# Instructions for the task
Would you write out, word for word, each line of the records below from the top through the one holding "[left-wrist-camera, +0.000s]"?

Items listed in a dataset
# # # #

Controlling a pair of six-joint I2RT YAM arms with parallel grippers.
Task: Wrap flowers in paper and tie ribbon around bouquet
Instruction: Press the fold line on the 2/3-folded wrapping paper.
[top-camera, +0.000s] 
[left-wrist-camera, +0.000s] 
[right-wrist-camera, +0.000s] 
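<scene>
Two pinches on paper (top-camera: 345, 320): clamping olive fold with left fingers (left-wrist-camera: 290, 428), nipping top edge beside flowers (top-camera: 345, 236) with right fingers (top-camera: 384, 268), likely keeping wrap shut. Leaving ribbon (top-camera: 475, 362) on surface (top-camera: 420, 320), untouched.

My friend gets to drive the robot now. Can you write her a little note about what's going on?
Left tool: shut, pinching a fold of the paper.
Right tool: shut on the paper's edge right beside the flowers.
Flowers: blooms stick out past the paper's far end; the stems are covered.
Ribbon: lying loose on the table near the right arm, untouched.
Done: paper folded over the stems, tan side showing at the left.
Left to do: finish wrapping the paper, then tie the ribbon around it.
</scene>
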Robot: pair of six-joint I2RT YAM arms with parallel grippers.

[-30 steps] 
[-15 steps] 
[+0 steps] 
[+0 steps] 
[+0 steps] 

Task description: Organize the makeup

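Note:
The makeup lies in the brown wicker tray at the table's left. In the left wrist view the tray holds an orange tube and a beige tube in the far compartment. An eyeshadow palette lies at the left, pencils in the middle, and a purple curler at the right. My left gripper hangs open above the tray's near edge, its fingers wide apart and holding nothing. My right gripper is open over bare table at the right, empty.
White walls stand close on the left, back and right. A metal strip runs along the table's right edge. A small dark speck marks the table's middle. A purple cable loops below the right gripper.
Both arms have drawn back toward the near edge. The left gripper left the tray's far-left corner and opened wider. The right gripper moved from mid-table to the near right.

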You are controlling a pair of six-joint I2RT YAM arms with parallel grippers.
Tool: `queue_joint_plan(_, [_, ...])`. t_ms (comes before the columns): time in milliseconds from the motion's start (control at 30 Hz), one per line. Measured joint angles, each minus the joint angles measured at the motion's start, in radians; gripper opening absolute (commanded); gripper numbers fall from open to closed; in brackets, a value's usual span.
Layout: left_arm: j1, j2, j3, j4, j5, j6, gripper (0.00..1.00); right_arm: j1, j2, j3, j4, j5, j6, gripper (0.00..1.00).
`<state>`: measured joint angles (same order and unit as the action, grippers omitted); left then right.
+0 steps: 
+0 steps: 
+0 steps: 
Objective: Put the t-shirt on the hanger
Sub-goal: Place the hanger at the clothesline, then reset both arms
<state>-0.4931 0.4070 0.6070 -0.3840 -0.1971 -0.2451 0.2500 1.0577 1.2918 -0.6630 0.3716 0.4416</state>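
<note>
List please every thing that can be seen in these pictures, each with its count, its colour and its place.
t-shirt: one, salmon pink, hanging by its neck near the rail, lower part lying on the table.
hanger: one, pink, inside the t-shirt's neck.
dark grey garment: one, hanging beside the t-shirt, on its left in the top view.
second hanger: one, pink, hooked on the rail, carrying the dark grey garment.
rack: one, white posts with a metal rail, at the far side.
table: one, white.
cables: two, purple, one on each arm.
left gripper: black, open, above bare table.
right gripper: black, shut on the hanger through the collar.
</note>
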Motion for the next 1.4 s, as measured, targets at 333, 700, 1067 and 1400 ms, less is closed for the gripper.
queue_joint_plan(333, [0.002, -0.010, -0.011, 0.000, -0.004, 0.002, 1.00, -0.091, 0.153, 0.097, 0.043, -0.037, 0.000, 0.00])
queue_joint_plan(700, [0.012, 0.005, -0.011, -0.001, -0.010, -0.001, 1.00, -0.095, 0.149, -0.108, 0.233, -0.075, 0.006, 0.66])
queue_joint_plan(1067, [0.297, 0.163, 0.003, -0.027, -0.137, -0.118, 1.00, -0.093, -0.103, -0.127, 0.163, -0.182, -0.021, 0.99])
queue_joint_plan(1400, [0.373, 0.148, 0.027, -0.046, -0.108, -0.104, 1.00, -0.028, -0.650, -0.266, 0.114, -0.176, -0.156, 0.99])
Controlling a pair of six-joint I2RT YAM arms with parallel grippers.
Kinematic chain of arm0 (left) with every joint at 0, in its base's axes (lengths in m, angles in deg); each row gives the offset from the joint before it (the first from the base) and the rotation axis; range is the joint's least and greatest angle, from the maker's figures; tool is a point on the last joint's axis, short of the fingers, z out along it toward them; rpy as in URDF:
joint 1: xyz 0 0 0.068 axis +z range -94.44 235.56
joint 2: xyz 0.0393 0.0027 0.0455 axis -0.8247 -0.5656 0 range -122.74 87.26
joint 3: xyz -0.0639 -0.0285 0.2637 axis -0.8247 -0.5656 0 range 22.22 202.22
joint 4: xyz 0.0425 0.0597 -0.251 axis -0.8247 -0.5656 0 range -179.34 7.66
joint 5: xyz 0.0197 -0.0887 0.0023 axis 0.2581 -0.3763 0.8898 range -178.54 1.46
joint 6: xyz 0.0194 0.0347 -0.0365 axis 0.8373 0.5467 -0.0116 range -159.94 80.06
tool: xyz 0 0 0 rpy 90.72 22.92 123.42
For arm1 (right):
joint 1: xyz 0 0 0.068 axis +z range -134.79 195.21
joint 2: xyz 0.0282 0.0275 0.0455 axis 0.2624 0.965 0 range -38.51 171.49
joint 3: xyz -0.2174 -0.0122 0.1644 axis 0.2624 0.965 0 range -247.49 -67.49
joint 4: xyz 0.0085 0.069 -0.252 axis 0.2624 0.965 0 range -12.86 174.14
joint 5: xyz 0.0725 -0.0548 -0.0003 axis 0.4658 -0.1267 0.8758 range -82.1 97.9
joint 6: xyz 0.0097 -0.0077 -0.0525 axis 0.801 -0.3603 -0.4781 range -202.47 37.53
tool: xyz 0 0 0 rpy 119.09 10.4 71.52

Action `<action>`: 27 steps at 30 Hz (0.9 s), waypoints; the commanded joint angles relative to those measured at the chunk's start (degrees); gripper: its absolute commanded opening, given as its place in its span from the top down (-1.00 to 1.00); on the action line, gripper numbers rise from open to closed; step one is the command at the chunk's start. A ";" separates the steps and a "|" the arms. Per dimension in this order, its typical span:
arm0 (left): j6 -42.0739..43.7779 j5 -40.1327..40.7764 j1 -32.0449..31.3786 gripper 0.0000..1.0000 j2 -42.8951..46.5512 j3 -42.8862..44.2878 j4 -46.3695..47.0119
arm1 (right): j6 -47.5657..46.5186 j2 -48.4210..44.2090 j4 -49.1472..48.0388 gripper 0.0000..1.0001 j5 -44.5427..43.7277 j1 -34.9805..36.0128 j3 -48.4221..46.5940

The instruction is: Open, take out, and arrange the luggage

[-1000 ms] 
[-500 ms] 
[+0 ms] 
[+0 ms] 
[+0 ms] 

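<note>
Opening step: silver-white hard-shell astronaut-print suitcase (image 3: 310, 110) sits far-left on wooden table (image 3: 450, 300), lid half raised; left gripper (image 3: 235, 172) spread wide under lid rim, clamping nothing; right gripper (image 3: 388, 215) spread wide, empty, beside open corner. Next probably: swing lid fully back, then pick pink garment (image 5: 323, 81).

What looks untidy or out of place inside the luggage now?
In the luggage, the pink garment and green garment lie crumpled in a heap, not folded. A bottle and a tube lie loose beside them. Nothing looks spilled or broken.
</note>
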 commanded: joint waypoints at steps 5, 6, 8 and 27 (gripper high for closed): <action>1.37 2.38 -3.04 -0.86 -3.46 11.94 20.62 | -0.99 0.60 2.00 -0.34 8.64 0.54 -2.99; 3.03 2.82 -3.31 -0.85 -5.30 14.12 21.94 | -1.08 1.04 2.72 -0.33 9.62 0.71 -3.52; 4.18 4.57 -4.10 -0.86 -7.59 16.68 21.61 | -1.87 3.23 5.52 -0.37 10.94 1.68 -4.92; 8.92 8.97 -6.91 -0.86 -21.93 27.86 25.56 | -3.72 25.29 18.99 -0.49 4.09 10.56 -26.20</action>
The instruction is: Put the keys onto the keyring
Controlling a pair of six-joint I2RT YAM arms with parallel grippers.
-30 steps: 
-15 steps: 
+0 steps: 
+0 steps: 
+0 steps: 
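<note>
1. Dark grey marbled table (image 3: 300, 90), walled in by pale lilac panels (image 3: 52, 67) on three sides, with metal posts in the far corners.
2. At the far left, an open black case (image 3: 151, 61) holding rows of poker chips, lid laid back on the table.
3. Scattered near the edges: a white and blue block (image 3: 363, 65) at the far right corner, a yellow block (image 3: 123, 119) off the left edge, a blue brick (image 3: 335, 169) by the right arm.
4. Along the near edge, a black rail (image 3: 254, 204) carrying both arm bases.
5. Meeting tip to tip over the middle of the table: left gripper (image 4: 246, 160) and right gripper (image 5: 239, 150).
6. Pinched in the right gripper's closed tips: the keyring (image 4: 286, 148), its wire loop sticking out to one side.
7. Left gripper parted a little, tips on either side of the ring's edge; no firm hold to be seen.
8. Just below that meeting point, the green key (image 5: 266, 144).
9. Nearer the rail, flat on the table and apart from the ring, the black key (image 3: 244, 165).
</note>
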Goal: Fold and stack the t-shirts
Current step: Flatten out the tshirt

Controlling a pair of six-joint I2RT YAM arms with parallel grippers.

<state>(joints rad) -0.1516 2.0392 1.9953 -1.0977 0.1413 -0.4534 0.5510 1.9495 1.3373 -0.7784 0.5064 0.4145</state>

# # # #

# Answer to this exercise
Controlling a pair of six-joint I2RT YAM arms with parallel grippers.
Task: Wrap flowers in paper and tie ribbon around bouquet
Instruction: Press the fold line on the 2/3-folded wrapping paper.
[top-camera, +0.000s] 
[left-wrist-camera, +0.000s] 

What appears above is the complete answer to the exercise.